(DESCRIPTION OF THE TASK):
While reading through the material below, copy each line that holds the word "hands".

(DATA EXTRACT):
Segment Open
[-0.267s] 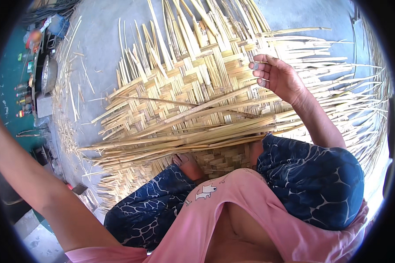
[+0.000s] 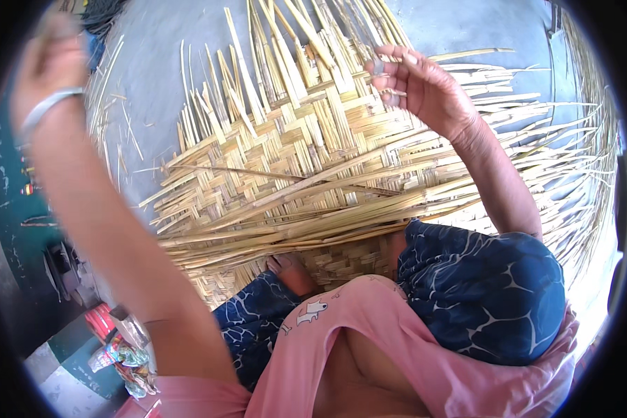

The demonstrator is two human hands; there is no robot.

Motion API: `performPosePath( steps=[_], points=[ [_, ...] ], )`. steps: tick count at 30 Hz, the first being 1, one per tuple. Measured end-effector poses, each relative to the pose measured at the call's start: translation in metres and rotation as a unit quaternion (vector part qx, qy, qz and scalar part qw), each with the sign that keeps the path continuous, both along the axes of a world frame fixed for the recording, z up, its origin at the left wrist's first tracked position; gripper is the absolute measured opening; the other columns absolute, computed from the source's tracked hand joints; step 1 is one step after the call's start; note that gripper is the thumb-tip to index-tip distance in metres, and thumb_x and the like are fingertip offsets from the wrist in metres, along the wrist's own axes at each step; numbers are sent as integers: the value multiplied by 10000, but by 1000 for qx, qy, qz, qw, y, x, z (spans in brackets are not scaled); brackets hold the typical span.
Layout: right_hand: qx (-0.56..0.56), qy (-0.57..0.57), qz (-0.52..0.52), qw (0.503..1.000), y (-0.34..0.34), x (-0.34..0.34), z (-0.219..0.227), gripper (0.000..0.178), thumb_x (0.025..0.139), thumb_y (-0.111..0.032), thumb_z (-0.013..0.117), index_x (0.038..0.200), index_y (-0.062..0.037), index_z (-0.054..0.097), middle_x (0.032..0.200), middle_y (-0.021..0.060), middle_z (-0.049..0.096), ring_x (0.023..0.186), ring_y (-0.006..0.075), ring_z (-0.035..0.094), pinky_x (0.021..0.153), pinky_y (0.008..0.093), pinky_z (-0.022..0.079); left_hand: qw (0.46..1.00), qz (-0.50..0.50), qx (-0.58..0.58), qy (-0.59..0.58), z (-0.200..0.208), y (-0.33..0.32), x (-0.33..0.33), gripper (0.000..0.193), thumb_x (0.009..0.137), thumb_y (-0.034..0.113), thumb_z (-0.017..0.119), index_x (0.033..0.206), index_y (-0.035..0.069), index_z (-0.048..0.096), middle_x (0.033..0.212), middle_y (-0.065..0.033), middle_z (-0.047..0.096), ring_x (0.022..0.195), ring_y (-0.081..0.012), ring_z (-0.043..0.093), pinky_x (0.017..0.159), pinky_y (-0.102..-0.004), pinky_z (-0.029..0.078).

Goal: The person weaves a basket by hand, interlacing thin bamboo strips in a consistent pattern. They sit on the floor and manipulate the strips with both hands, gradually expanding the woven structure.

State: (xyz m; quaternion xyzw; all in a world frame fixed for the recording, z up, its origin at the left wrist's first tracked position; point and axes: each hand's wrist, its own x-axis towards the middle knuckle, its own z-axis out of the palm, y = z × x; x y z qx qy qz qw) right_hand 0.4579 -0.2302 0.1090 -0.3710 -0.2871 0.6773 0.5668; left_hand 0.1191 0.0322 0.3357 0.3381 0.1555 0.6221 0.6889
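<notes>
Head cam: the wide pale-yellow mat of flat split-reed strips spreads below and left of the bare right hand's fingers, which are loosely curled, a bit apart, nothing visible in them. The bare left hand is way off to their left, too blurred to tell what its fingers are doing. I'd call it partway: the middle's woven in a zigzag, but long unwoven strip ends fan out left and right of the right fingers, and a loose straw-coloured bundle lies wearer-side of them.

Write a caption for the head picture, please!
Blurred left hand, right hand above a woven mat with loose strips.
</notes>
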Motion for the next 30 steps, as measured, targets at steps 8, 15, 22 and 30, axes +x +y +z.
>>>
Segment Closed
(ANSWER BELOW):
The demonstrator is two human hands; there is no robot.
Goal: The person weaves a basket by hand, interlacing thin bamboo strips in a consistent pattern. They sit on the floor and manipulate the strips with both hands, gradually expanding the woven structure.

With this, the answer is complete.